Я был перед нею, как пастух под звездами ночи.
Я думал с великим трепетом, что в каждом ребенке возобновляется незабвенный час начального бытия, и жизнь, возникающая из другой жизни, есть всегда первое рождение. Каждая частица твоего прекрасного, как весенние сады тела, дорогая избранница, Ева, есть ныне часть бытия мира. Каждая капля твоей жизни в чаще вселенной также драгоценна, как капли крови зари. Одной ее достаточно, чтобы искупить кровь всех минувших жертвоприношений. И, может быть, души в тайниках бытия сочтены, как зерна песка и капли дождевой воды. Когда одна уходит, рождается другая, с иным обликом, но та же душа. О, думать, что крошечная душа, некогда живая, таилась в брачных поцелуях наших уст, ожидая мгновенья воплотиться и возобновить свою жизнь! Я слышал в недрах своей души, как трепетали и росли нежные, неведомые жизни.
Мы шли вместе под молодою тенью листьев.
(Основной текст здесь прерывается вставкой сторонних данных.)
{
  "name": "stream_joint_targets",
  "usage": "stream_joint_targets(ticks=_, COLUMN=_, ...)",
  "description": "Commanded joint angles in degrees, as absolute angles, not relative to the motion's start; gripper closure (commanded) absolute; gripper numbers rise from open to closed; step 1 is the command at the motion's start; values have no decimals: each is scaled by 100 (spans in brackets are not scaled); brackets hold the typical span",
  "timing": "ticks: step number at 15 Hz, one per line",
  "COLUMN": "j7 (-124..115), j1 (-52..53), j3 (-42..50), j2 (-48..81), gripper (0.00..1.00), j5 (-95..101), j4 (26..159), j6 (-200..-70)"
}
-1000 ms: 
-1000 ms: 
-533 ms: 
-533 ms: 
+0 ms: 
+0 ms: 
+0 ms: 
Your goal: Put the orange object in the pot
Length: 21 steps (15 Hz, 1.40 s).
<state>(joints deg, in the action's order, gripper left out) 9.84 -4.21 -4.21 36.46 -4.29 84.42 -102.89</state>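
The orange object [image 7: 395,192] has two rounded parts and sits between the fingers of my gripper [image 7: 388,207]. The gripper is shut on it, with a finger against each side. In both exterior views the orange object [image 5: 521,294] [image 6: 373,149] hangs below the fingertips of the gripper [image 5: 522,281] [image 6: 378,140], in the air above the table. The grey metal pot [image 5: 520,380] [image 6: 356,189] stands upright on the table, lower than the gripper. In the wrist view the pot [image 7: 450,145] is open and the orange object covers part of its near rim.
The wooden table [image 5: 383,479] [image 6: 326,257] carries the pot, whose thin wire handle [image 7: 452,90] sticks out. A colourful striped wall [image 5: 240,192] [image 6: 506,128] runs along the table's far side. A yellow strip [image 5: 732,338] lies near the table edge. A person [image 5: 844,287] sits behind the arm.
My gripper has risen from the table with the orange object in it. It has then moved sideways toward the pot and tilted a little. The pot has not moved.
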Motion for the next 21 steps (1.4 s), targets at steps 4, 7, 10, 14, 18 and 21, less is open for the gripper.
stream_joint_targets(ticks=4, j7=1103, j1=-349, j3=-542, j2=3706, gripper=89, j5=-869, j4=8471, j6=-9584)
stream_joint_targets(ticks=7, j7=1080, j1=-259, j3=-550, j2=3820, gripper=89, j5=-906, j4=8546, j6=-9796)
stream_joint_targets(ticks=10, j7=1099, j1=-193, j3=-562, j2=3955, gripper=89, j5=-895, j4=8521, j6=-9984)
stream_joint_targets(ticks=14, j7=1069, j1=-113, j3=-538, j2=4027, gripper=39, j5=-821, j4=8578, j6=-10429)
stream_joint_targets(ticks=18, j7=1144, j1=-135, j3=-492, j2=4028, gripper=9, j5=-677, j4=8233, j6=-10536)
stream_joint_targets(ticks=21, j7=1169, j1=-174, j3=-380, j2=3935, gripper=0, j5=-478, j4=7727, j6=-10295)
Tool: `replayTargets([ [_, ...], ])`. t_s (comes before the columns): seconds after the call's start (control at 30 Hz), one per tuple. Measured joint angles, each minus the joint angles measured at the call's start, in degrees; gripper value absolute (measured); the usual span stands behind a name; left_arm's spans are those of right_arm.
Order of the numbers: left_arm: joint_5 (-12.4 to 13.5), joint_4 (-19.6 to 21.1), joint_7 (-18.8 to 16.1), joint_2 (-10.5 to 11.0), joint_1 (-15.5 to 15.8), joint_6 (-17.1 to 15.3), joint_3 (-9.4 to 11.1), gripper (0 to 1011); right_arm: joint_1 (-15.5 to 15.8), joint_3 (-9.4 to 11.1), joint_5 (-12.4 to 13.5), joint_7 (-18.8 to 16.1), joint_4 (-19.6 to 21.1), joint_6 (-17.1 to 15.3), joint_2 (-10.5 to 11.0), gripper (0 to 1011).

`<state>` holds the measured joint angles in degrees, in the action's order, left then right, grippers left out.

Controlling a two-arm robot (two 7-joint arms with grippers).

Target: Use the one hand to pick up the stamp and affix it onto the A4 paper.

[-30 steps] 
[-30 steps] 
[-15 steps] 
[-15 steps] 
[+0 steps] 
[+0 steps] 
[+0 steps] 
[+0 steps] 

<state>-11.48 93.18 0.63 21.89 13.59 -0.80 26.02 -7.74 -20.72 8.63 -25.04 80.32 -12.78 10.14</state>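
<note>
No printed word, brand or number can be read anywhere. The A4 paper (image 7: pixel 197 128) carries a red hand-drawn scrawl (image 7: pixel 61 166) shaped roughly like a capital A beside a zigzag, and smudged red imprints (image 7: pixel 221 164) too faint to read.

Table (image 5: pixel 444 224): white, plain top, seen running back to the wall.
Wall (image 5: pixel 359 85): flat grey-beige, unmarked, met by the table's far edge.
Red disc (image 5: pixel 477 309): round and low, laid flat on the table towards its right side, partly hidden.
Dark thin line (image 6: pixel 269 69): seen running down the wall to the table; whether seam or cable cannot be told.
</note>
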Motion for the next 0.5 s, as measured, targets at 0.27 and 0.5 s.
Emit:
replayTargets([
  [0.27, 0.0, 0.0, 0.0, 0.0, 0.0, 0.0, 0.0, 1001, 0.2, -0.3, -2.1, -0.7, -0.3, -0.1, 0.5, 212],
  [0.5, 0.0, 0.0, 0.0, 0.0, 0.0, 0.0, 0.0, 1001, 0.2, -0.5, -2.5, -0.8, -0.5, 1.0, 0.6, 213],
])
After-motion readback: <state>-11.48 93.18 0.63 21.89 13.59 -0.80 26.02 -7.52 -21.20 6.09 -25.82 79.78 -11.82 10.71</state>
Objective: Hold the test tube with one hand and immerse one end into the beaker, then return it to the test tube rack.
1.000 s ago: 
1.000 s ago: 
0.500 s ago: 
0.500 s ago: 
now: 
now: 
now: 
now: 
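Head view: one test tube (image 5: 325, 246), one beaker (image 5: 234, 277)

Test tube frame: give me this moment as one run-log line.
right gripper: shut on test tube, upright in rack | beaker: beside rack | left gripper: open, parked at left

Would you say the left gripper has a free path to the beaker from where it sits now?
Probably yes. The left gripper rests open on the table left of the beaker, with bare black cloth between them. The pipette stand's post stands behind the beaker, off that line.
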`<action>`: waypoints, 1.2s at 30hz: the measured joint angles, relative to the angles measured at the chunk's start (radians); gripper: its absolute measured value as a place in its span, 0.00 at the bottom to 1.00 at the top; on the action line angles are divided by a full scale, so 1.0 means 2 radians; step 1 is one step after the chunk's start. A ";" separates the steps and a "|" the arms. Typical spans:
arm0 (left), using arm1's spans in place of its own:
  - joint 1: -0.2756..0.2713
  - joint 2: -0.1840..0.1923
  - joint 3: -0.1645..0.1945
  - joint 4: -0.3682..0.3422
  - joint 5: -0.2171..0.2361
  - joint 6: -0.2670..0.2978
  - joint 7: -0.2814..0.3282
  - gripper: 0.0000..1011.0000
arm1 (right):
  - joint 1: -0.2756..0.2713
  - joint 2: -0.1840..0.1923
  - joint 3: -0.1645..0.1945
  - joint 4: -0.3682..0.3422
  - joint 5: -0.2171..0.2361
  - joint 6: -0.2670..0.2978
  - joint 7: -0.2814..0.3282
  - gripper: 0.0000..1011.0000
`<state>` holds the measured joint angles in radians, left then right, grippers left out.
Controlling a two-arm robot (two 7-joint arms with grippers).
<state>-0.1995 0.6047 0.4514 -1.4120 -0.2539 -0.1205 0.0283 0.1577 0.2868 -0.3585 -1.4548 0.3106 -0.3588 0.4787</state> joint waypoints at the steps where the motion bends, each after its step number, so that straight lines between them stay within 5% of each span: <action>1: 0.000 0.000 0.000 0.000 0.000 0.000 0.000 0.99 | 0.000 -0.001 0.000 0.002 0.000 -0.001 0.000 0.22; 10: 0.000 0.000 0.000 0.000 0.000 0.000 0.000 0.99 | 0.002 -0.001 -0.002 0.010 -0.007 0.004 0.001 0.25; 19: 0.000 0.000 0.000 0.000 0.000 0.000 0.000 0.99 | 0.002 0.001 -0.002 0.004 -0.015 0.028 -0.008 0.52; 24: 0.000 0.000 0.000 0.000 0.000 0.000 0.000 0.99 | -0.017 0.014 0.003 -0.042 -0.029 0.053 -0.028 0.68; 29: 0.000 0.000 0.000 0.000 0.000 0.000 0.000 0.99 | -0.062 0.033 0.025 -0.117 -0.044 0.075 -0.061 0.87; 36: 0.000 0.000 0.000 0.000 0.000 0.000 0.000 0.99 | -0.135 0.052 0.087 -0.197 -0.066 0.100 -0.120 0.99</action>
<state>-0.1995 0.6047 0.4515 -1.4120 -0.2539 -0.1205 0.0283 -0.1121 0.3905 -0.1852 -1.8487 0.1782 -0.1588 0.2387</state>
Ева любила подолгу отдыхать в поросшей кустами просеке, где впервые подарила мне свою любовь. Солнце сплетало воздушные, шелковые нити лучей, ветви кидали на землю белоснежные облачка. Порою Ева подносила руку к своему чреву и улыбалась мне: я не видал еще такой красоты улыбки. Все казалось нам новым. Мы ведь не знали еще грациозность березки, патриархальную величавость дуба, очарование небес, омытых сияньем, – и все нам ныне открылось. Деревья стали называться дорогими для нас именами: Ева звала Адамом великолепный бук, чьи ветви простирались до самой земли и могли бы укрыть под собою целое племя. А я называл Еву стройной, трепетной березкой, потому что во всем ее существе было столько безмятежной и легкой игры. Потом мы оба стали придумывать имя ребенку и, наконец, окрестили молодой и здоровый дубок именем Ели, в честь благодатного солнца, величавого отца нашей любви. Изящный дубок, казалось, наполнился жизнью. Ветер своими устами касался его листвы и ласкал, как ребенка.
О, природа, – разве ты не обширное море молока, на котором плавает вечное вещество? Разве ты, по истине, не колыбель всех душ? Мы едва лишь стали постигать тебя. Мы были двумя бесхитростными созданиями, что ступали под деревьями, внимая жизни.
Вскоре Ева почувствовала, как молоко прилило к ее груди. Но легко сносила боли в своей утробе. Она не страшилась предстоящей развязки. Расслабила свой пояс, и прохладный ветерок овевал лаской ее расцветшее тело.
– Разве я не Ева в саду Эдема? – говорила она.